Invasive Pneumococcal Disease and Long-Term Mortality Rates in Adults, Alberta, Canada

Kristen A. Versluys; Dean T. Eurich; Thomas J. Marrie; Gregory J. Tyrrell


Emerging Infectious Diseases. 2022;28(8):1615-1623. 

In This Article

Abstract and Introduction


The relationship between increased short-term mortality rates after invasive pneumococcal disease (IPD) has been frequently studied. However, the relationship between IPD and long-term mortality rates is unknown. IPD patients in Alberta, Canada, had clinical data collected that were linked to administrative databases. We used Cox proportional hazards modeling, and the primary outcome was time to all-cause deaths. First IPD events were identified in 4,522 patients, who had a median follow-up of 3.2 years (interquartile range 0.8–9.1 years). Overall all-cause mortality rates were consistently higher among cases than controls at 30 days (adjusted hazard ratio [aHR] 3.75, 95% CI 3.29–4.28), 30–90 days (aHR 1.56, 95% CI 1.27–1.93), and >90 days (aHR 1.43, 95% CI 1.33–1.54). IPD increases risk for short, intermediate, and long-term mortality rates regardless of age, sex, or concurrent conditions. These findings can help clinicians focus on postdischarge patient plans to limit long-term effects after acute IPD infection.


Despite introduction and recommendation of the capsular polysaccharide pneumococcal vaccine in Canada during 1989 to persons ≥65 years of age, Streptococcus pneumoniae is still a cause of major illness and death in Canada and worldwide.[1–3] The most serious manifestation of infection is invasive pneumococcal disease (IPD), which is characterized by bacteria invading normally sterile body sites, such as blood, lungs, or cerebrospinal fluid.
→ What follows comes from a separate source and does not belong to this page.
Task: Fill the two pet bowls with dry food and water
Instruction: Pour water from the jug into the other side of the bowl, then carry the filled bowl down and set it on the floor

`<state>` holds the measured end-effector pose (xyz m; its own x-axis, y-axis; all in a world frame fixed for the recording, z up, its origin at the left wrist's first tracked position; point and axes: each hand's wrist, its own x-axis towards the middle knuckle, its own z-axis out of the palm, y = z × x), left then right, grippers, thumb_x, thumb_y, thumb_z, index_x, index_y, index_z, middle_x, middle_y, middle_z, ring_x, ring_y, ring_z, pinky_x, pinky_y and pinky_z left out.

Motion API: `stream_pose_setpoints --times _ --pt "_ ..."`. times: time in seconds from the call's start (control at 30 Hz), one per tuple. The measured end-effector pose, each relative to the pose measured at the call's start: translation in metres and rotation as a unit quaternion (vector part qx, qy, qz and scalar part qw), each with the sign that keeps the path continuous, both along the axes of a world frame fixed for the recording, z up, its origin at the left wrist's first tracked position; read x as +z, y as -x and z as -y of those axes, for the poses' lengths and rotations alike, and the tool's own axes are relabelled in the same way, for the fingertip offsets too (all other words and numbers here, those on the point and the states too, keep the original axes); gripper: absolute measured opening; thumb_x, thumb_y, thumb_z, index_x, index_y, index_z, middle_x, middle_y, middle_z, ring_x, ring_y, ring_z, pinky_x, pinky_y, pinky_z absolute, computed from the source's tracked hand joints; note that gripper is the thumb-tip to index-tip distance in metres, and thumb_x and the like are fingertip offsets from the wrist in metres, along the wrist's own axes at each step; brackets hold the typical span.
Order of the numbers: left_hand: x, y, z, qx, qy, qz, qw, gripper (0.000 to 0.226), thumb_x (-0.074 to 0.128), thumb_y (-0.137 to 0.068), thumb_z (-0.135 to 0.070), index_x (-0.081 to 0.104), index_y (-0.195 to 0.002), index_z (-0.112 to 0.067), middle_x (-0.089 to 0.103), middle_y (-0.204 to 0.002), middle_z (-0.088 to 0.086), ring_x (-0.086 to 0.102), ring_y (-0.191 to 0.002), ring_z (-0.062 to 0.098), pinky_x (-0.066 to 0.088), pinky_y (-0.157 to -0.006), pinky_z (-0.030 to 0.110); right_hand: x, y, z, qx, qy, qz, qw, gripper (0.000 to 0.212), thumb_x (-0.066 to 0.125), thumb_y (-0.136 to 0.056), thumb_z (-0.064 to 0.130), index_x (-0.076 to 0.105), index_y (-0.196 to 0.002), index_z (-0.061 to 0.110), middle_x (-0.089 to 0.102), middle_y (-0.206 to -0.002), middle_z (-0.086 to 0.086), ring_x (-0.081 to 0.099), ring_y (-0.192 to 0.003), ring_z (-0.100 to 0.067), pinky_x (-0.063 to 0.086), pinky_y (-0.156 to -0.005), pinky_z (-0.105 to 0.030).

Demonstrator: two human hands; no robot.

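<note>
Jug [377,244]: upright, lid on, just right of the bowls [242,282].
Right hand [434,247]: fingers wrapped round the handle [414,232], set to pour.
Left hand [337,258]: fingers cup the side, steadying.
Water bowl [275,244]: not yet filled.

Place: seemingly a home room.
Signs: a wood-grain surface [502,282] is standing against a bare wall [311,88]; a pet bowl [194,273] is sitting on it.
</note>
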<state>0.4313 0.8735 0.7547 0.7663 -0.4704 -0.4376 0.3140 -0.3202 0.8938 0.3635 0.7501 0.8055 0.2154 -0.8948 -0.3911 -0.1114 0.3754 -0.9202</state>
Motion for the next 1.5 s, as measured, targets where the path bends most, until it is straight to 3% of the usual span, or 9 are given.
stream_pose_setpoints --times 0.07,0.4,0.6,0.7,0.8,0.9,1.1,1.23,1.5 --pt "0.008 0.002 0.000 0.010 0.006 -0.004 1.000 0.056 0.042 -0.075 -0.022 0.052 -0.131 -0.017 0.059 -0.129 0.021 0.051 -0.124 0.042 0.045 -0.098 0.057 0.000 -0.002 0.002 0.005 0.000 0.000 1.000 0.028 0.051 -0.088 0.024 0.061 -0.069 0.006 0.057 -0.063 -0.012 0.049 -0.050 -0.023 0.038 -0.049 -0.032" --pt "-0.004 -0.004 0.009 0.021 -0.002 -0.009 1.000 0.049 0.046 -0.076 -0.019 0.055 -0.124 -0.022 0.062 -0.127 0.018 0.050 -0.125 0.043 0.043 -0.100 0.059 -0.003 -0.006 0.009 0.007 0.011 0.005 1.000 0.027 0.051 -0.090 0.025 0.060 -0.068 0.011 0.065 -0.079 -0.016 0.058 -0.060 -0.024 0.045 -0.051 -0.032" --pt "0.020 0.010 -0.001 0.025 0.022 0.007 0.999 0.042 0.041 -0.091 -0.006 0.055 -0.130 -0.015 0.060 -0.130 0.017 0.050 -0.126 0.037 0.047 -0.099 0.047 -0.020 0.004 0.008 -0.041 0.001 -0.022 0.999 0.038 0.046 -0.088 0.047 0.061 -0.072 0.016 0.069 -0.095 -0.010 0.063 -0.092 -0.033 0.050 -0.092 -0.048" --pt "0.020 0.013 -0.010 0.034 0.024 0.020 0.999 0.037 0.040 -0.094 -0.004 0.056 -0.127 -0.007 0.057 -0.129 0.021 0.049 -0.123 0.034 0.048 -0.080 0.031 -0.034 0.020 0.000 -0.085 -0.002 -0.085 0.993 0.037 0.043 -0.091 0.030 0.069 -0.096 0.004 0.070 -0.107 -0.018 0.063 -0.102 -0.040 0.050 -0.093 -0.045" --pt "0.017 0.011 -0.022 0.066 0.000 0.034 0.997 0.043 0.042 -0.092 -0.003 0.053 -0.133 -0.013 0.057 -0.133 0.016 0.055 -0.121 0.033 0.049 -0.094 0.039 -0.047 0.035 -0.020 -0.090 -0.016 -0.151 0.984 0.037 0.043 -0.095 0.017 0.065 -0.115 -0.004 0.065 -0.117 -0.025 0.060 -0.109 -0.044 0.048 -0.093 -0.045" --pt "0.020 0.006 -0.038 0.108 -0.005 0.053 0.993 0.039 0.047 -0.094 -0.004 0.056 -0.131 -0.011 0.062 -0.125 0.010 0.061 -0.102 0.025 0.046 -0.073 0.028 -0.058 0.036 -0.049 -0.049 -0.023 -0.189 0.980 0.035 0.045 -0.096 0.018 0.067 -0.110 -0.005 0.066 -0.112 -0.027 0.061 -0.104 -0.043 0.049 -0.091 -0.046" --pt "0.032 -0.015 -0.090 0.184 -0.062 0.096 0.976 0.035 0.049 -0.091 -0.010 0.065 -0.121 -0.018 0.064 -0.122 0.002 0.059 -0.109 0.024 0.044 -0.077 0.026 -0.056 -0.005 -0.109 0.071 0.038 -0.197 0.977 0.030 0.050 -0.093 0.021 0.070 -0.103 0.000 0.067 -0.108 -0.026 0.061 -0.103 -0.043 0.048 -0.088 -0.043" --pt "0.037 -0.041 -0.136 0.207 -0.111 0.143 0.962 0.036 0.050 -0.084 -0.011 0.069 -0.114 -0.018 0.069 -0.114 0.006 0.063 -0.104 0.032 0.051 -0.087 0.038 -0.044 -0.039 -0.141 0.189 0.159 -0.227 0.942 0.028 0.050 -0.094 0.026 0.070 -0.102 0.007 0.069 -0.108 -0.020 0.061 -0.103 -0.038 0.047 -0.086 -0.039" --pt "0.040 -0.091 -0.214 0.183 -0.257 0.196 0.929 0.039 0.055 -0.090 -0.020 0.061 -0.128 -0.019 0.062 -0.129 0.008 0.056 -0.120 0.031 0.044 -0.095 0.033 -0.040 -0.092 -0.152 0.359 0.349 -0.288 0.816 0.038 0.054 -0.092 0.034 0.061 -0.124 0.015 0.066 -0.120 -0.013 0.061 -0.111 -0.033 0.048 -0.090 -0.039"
In Canada, the incidence of IPD is around 8.8–9.9 cases/100,000 persons[4,5] and consistently highest in persons >60 years of age (27.1 cases/100,000 men and 20.2 cases/100,000 women).[6]
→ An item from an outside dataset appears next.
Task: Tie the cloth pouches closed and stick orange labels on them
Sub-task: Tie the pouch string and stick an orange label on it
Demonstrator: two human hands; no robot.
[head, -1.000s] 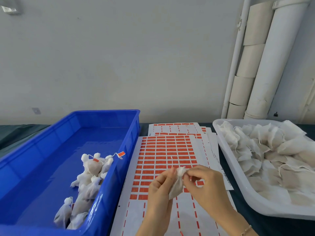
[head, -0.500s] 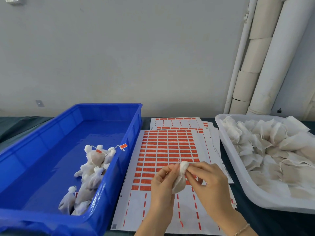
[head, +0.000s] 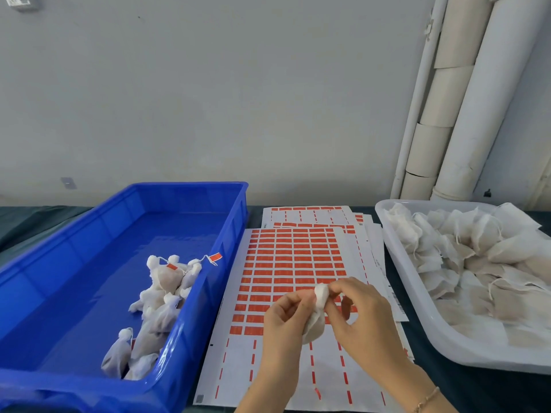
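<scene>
pouch in hand: a white cloth pouch (head: 313,324) is held above the table at the bottom centre of the view, over the near part of a label sheet (head: 286,263).
axis: its long axis runs nearly straight up the view. the gathered neck points to 12 o'clock, away from the person, and the rounded belly hangs toward 6 o'clock.
left hand: the left hand (head: 281,321) sits at 9 o'clock of the pouch, fingers curled, pinching the cloth just below the neck.
right hand: the right hand (head: 365,321) sits at 3 o'clock of the pouch, thumb and forefinger pinching the neck, the other fingers loosely bent. a thin bracelet (head: 427,398) circles the wrist.
label sheet: full rows of orange labels fill its far half, and the near rows show only thin orange slivers. more sheets fan out beneath it toward 12 and 1 o'clock.
blue bin: a blue bin (head: 208,296) stands at 9 o'clock of the hands. it holds a heap of tied pouches (head: 162,293) against its right wall, and one orange label (head: 215,257) on a string lies on that wall.
white tray: a white tray (head: 417,311) stands at 3 o'clock of the hands, piled with flat untied pouches (head: 477,263).
backdrop: a pale wall with white pipes (head: 477,99) at 1 o'clock.
</scene>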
Short-term 30-day mortality rates after IPD have been frequently studied (estimated case-fatality rate within 30 days ranging from 13% to 21%).[7,8] Increasing age and concurrent conditions are associated with increased case-fatality rates.[7,8] However, studies on long-term mortality rates after IPD have been largely deficient, despite IPD being a reportable disease in Canada since 2000.[9]

Two studies conducted in Norway and the Netherlands investigated 1-year and 5-year mortality rates after IPD compared with those for age- and sex-matched controls in the general population.[7,10] In persons who survived initial hospitalization or survived 30 days after acute infection, IPD mortality rates were higher for cases than for controls (1-year mortality rate 10%–30% for cases vs. 1%–3% for controls; 5-year mortality rate 35%–42% for cases vs. 7%–15% for controls).[7,10] However, the study noted that, in the Netherlands, most deaths occurred within the first 30 days (case-mortality rate 17%).[7] Thus, it remains unclear whether IPD increases long-term mortality rates. Moreover, these were highly selected samples because both studies used data from only 1 hospital in a large urban center, which are unlikely to be representative of the broader IPD population.[7,10]

Widespread pneumococcal vaccination has seen major success.[11] However, with an aging population at risk for IPD, and pneumococcal serotypes changing to evade current vaccinations, IPD remains a disease of public health concern.[12] We have shown a change in serotypes and associated potential increases in severity of disease among IPD patients in Alberta, Canada.[13] To determine how IPD is affecting mortality rates, we investigated short, intermediate, and long-term mortality outcomes for persons who had IPD compared with age- and sex-matched controls in Alberta over a 20-year period.